Osmanlı, 1854 Kırım Harbi ile birlikte dış borç almaya başlamış, 20 yıl sonra moratoryum (iflas) ilan etmek zorunda kalmış ve 1881 yılında gelirlerini İngiliz ve Fransız alacaklılarının yönetimindeki Düyun-u Umumiye İdaresi’ne teslim etmişti.
Son aşamada çöküşü getiren kilometre taşı ise Ordu’nun eğitimi için Almanlarla yapılan Alman Askeri Heyeti antlaşması idi. Bu antlaşmaya göre 42 Alman subayı İstanbul’a gelecek ve eğitimden sorumlu olacaktı. Bu heyet, Osmanlı’nın Büyük Savaş’a girmesine, Türk askerlerinin Yemen’den Galiçya’ya uzanan uzak cephelerde çarpışarak ölmelerine neden olmuş ama Almanya’nın istediğini gerçekleştirmişti: Rus ve İngiliz askerlerinin Almanya’dan uzakta tutmak.

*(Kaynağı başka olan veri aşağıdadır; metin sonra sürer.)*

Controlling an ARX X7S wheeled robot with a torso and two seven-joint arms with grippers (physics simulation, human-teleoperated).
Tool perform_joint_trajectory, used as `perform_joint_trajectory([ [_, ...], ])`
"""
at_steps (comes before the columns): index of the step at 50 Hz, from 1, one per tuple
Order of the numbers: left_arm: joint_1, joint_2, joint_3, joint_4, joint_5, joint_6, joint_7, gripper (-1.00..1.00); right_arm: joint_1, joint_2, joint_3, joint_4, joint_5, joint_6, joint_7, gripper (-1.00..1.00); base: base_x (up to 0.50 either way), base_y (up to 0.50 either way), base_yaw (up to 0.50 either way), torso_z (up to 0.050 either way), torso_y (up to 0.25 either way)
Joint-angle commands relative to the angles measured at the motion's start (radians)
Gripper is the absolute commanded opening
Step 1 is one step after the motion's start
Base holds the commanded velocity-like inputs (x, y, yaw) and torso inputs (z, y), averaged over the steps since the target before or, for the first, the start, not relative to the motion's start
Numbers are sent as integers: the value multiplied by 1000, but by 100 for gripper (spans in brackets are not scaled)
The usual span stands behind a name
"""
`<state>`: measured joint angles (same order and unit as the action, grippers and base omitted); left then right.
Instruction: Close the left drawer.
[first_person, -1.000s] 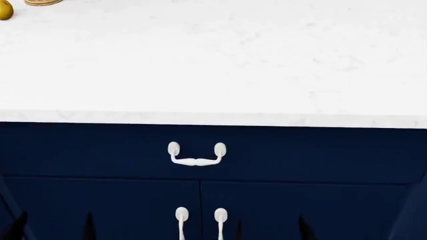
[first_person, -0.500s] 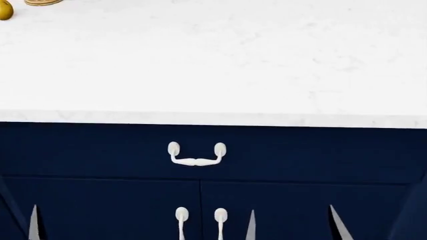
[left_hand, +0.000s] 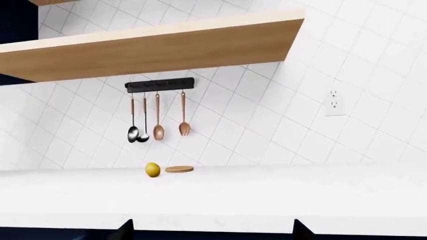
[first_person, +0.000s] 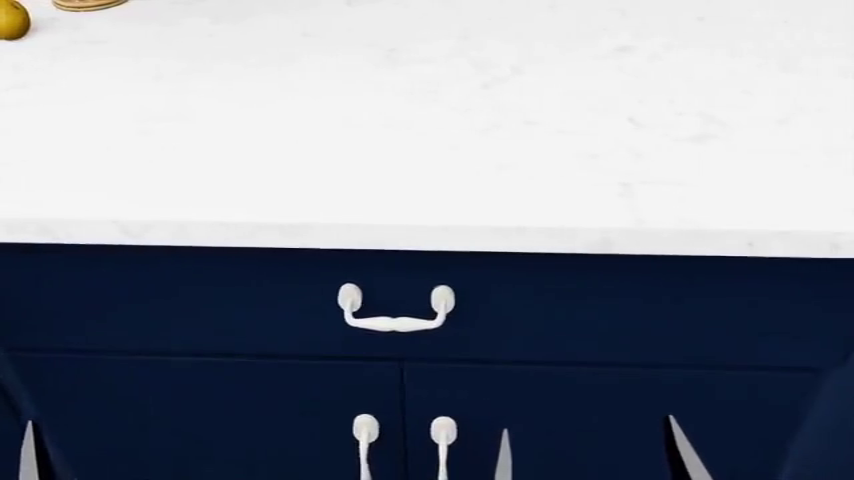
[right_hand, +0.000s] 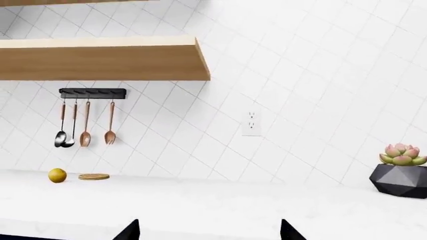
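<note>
Lemon: the lemon (left_hand: 153, 169) is small, round and waxy yellow, far beyond the left jaws at the wall.
Wooden disc: the wooden disc (left_hand: 179, 169) is flat and pale, just beside the lemon.
Left gripper: the left gripper (left_hand: 213, 231) has its jaws spread wide and nothing between them; only two dark tips show.
Countertop: the countertop (first_person: 427, 130) is smooth white stone with faint veining, above and ahead of both pairs of jaws.
Left drawer: the left drawer (first_person: 601, 305) is a flat navy front right under the stone edge, above and ahead of the jaws. No inner floor shows, so it looks nearly or fully in; I cannot tell for sure.
Handle: the handle (first_person: 394, 312) is a white curved bar on two round mounts, up between the two grippers.
Handling: likely rigid and light on its slides. It needs no grasp; a flat push on the front near the handle should drive it straight.
Cabinet doors: the cabinet doors (first_person: 200, 420) are matte navy, level with the jaws.
Right gripper: the right gripper (right_hand: 208, 231) has pale pointed fingers (first_person: 681, 450), set well apart and holding nothing.
Succulent: the succulent (right_hand: 402, 154) is pink-green in a faceted black pot, far right of the right jaws.
</note>
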<state>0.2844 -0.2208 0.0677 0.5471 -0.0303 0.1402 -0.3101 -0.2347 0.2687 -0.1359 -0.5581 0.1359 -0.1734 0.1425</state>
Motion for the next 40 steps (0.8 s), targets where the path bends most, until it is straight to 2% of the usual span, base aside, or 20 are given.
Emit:
perform_joint_trajectory([
  [1, 3, -5, 2, 5, 5, 1, -13, 100, -1, 8, -10, 5, 29, -10, -9, 100, 0, 0, 500, 0, 0],
  [40, 9, -19, 14, 15, 23, -3, -51, 100, 6, 29, -30, 45, 36, -32, -11, 100, 0, 0, 500, 0, 0],
])
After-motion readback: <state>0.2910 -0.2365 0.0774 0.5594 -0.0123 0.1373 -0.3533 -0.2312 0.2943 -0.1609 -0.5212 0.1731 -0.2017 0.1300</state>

Böylelikle daha 1881’de mali yapısını Düyun-u Umumiye İdaresine teslim eden Osmanlı, ordu ve donanmasını da Almanlara bırakmış, 100 yıl önce Mondros Mütarekesi’ni imzalayarak devlet olarak çökmüştür.
42 subay olarak düşünülmüş Alman Askeri Heyetinin subay ve general-amiral mevcudu, Büyük Harp’teiki binin üstüne çıkmıştır.
Çöküş, Türk Milleti’ne ATATÜRK’ü kazandırmıştır.
Her iki olayın ayrıntıları 20 Aralık günü çıkacak Kemalistdemokrat TÜRKİYE Dergisinin 2018/6 ıncı sayısında verilmektedir. Derginin 32 sayfalık özel ekinde iki bin küsur Alman subay ve paşalarının adları ve görev yerlerinin listesi de yer almaktadır, Türkiye’de ilk kez.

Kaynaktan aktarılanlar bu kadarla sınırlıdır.